Tom Stevens, Valdosta Today Opinion Contributor:
The Common Core debate for the most part addresses the content and or utility of the program and occasionally the context or constitutionality of the program.
My former boss at the U.S. Department of Education, the renown conservative Bill Bennett, wrote recently in the Wall Street Journal (September 10, 2014) arguing the case for Common Core. Right away Secretary Bennett tells us that “we all agree that there is a need for common standards of assessment in K-12 education.”
Well, no, I for one do not agree. For instance, my personal preference for assessment as to whether my children or any child is educated is to sit down and talk with them. I would recommend that method to all parents and teachers but I know very well that for many parents and schools my method is simply not appropriate.
Mr. Bennett tells us that Common Core will “preserve and emphasize what is essential” in any child’s education. Really, and just who does Mr. Bennett think will determine what is essential, the Gates foundation (a major funding source for Common Core program development) or the DCI group (a major business lobby in support of Common Core who also pays Mr. Bennett for his efforts on behalf of the cause)?
I know that an essential element of my education and that of my children was a knowledge and appreciation of the Bible. And I dare speculate that is the case for many like me. But does anyone think that biblical concepts such as eternal truth will ever be an emphasis in any Common Core curriculum?
Mr. Bennett and others stress that we need testing which is “compatible across state lines” or to put it more forcefully we need to develop a universal computer-based assessment. Yet a few sentences later he assures us that “Common Core standards do not prescribe what is taught in our classrooms.” This part of his argument is a howler. If every classroom in every district in every state is tested using a universal computer-based assessment then do you honestly believe that these classrooms will vary at all in what is taught? I do not.
When we frame the debate in its context we are asking the question: Does the federal government have a constitutional role in curriculum development and school assessment or for that matter any role at all?

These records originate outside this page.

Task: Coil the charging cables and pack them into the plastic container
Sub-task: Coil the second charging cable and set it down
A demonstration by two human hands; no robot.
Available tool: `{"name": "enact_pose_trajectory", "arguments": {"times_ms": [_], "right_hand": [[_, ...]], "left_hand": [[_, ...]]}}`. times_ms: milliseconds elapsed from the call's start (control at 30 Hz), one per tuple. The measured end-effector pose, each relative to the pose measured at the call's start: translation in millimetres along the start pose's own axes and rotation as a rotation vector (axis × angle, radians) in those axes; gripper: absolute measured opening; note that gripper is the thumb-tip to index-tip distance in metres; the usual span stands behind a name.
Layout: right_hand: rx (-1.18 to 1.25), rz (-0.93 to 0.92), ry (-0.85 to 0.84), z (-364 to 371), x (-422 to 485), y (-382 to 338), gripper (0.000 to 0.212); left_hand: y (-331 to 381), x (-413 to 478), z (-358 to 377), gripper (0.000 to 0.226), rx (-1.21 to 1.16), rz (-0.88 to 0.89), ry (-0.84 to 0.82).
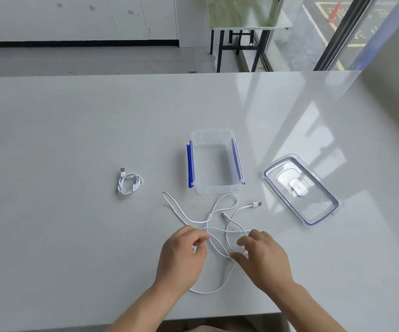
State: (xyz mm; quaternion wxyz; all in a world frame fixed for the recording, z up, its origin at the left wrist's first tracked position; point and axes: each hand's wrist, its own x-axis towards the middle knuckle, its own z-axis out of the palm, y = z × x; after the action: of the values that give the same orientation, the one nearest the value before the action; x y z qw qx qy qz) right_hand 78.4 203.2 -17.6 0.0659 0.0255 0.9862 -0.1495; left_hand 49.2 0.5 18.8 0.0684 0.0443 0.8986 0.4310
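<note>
Two hands work at the table's (74,236) near edge. The left hand (184,252) has thumb and forefinger curled together, pinching one strand of the loose cable (224,230). The right hand (263,257) arches over another strand, fingers spread (whether it actually grips, I cannot tell). This cable sprawls in open loops between the hands and the container (217,188). There are two cables: the second, the coiled cable (130,184), lies well to the left. One clear container with blue clips stands open; its one lid (300,190) lies flat to its right.
</note>
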Motion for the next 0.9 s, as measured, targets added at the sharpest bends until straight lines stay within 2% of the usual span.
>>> {"name": "enact_pose_trajectory", "arguments": {"times_ms": [167,267,333,400,467,533,567,633,700,733,833,900], "right_hand": [[0.118,0.179,0.103,1,18,1,0.028],[0.027,0.22,-0.032,-1,33,5,0.016],[0.103,0.253,-0.066,-6,37,6,0.016],[0.344,0.316,0.0,-23,35,2,0.011],[0.79,0.359,0.136,-51,32,-4,0.01],[1.175,0.275,0.318,-93,26,-14,0.01],[1.256,0.187,0.389,-113,24,-19,0.011],[1.203,-0.015,0.436,-143,21,-31,0.013],[1.003,-0.186,0.382,-153,21,-44,0.015],[0.905,-0.257,0.35,-154,22,-51,0.016],[0.808,-0.37,0.322,-150,23,-68,0.01],[0.833,-0.368,0.327,-148,22,-73,0.014]], "left_hand": [[8,-2,5,0.023,-0.027,-0.045,-0.048],[14,-2,4,0.022,-0.053,-0.097,-0.071],[17,-4,3,0.021,-0.072,-0.118,-0.078],[21,-5,0,0.02,-0.089,-0.137,-0.085],[29,-6,-5,0.02,-0.145,-0.158,-0.097],[42,-4,-13,0.018,-0.234,-0.153,-0.109],[52,-3,-17,0.015,-0.3,-0.146,-0.109],[75,2,-26,0.023,-0.493,-0.104,-0.133],[99,7,-32,0.04,-0.677,-0.023,-0.163],[110,10,-35,0.042,-0.76,0.0,-0.164],[134,18,-46,0.029,-1.013,-0.07,-0.054],[138,23,-55,0.033,-1.172,-0.159,0.001]]}}
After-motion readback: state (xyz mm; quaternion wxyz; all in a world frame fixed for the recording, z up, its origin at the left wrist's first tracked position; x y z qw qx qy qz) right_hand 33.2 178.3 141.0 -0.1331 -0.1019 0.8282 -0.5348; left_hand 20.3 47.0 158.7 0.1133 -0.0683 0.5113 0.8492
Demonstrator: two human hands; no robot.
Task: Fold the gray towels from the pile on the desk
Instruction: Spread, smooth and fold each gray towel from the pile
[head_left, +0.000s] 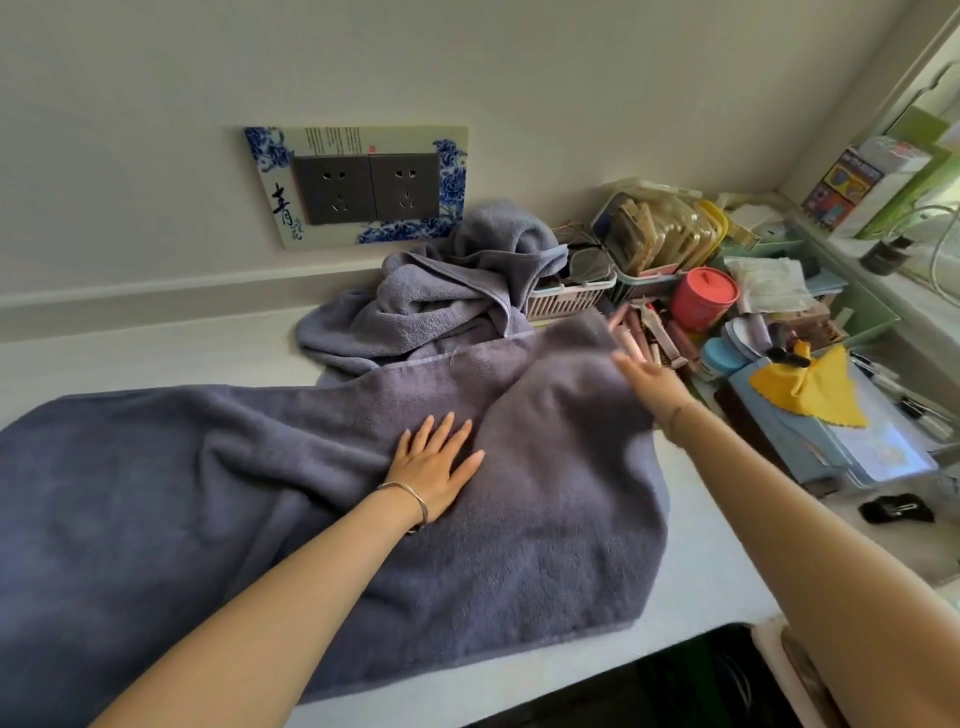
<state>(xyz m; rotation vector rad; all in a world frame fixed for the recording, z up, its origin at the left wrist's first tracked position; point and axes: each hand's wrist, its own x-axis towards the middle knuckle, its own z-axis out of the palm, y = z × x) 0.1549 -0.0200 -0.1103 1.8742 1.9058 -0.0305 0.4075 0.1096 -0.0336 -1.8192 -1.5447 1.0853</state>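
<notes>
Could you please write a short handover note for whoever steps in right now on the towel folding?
Left hand: open, palm flat on the spread towel, pressing it down near its middle.
Right hand: open, fingers spread, blurred, at the towel's far right corner; whether it touches is unclear.
The spread towel lies across the desk, wrinkled, no completed fold visible.
The pile of crumpled gray towels sits behind it against the wall, next to the baskets of clutter.
Done: one towel laid out.
Left: smooth and fold it, then do the pile.
</notes>
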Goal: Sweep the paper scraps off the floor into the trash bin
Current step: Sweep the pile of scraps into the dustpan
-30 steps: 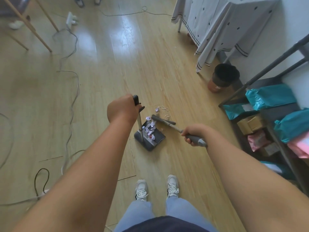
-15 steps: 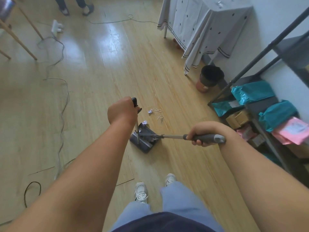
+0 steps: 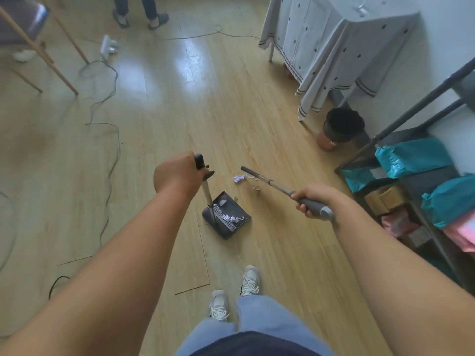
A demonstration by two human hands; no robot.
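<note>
Grips (image 3: 177, 176) (image 3: 316, 199) curl round dustpan handle (image 3: 207, 195) and, seemingly, broom (image 3: 270, 182).

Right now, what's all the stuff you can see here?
dustpan: 1, dark grey, floor ahead of the shoes
paper scraps: several, white, in the dustpan
loose scrap: 1, white, floor beyond the dustpan
broom: 1, grey handle, angled over the floor
trash bin: 1, black with reddish base, beside the draped table
packages: several, teal, right shelf
cables: several, dark, left floor
shoes: 2, white, bottom
left hand: 1, grips the dustpan handle
right hand: 1, grips the broom handle
</note>
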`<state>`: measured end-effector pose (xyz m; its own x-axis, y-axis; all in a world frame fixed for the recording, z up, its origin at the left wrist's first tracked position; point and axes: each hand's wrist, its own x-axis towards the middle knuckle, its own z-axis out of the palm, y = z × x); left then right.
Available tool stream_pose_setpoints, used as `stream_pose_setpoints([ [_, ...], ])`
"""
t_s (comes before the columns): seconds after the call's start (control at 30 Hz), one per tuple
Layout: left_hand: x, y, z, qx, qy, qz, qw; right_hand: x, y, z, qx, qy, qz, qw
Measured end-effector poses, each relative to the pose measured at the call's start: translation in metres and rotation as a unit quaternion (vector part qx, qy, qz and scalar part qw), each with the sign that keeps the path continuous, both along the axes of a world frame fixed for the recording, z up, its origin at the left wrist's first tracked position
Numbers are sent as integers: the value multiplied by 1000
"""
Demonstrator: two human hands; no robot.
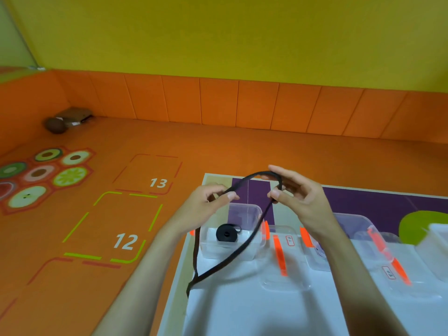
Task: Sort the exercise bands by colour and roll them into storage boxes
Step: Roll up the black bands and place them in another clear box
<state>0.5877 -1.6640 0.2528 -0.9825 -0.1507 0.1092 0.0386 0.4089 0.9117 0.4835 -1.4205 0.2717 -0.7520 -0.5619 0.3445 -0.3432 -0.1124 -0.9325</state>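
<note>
Dangling from both hands at frame centre, the black exercise band [232, 254] is a thin flat loop: top arc stretched between the hands, lower end hanging down to the white tabletop [242, 311] at the left edge. Left hand [206, 204] pinches the band shut between thumb and fingers; right hand [295, 195] is pinched on it too, other fingers spread.

Risks, my read:
- Loop looks twisted near the bottom; starting the roll like that likely gives a lopsided coil that won't sit flat.
- Loose tail could snag the table corner or the box rim.
- Stretchy strip, light pinch: slip on either side and the coil springs open.

Below the hands, a clear storage box [230, 241] with orange latches already holds one rolled black band [226, 234], so that's the likely destination. More clear boxes [363, 229] and a loose lid [286, 270] sit to the right; contents unclear. Purple mat [363, 200] behind, orange floor [97, 226] to the left.
</note>
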Motion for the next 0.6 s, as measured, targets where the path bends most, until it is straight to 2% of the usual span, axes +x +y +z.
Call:
stream_pose_setpoints([
  [0.23,-4,42,-18,1,0,-61,998,3,-14,4,-56,-38,-1,998],
  [0.4,-3,63,-32,124,25,-56,990,-3,-16,3,-80,-35,-65,994],
  [0.47,-4,62,-37,71,71,-22,995,-7,-12,0,-75,-26,-89,993],
  [0.6,-10,52,-40,10,90,19,996,-9,-4,-2,-68,-34,-116,990],
])
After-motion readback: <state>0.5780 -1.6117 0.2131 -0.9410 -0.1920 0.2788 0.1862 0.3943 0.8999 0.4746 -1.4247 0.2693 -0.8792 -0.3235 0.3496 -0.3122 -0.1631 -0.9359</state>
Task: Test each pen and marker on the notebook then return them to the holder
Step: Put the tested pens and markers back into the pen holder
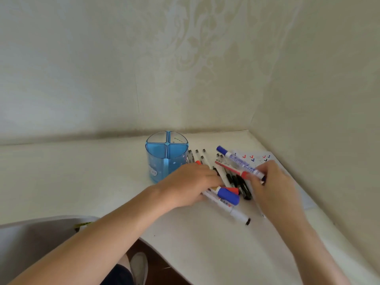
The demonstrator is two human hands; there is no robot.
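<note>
Blue-capped marker (239, 161) pinched in right hand (273, 182) above notebook (258, 156), likely for testing; left hand (191, 182) steadies pen heap (236, 182), grip unclear.

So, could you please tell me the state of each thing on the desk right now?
holder, upright, no pens showing inside.
pen pile, lying loose on the desk beside the holder.
blue-capped marker, capped, gripped by the right hand.
left hand, resting on the pen pile.
notebook, lying flat, test ticks on it.

Red and blue tick marks (252, 158) on notebook (271, 155), blue-capped marker (239, 161) print — blurred, holder (164, 161) lettering — unreadable
</note>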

By my lights the answer to that question is NO. The Constitution clearly delegates the educational care of children to the individual states. I acknowledge that of course federal policy and law apply to schools as they do to business and other social institutions and so the federal government will monitor compliance with those statutes, for example laws governing the handicap.
Proponents of Common Core naturally argue that the initiative, the development and the content of Common Core are the result of collaboration among the 50 states and not the work of the federal government. Unhappily we do not find governors, state educators, teachers or parents involved in the process. Rather Common Core was developed by paid consultants of the National Governors Association, itself a purely political group, and funded by the Gates Foundation. Individual states have adopted Common Core in part because the federal government paid them to do so through the Race to the Top educational grants. Well known experts, like the aforementioned Bill Bennett, are paid by business lobbies. And these groups led by the federal government will determine what your child learns, when your child learns and how your child learns.
Common Core will work to the disadvantage of every child that I know in Georgia. The federal government and its inefficient bureaucracy, the National Governors Association and the Gates Foundation have no constitutional business telling us what to do. But tells us they will if you let them. And should you be tempted to listen do you truly believe that the federal government and the National Governors Association could effectively implement such a strategy? Ten years will pass before we could assess the assessment and billions of dollars of your money will be spent before we know the answer to that question. I do not need one year nor one dollar to answer the question.
Thomas A Stevens, a Savannah native, holds an undergraduate degree in Finance from Georgia State University and studied philosophy and religion for six years at the graduate level most recently at Syracuse University. He served as the Southeastern Regional Representative for the U.S. Department of Education in 1988 and 1989. He currently resides in Roswell, Georgia and is involved in small business management.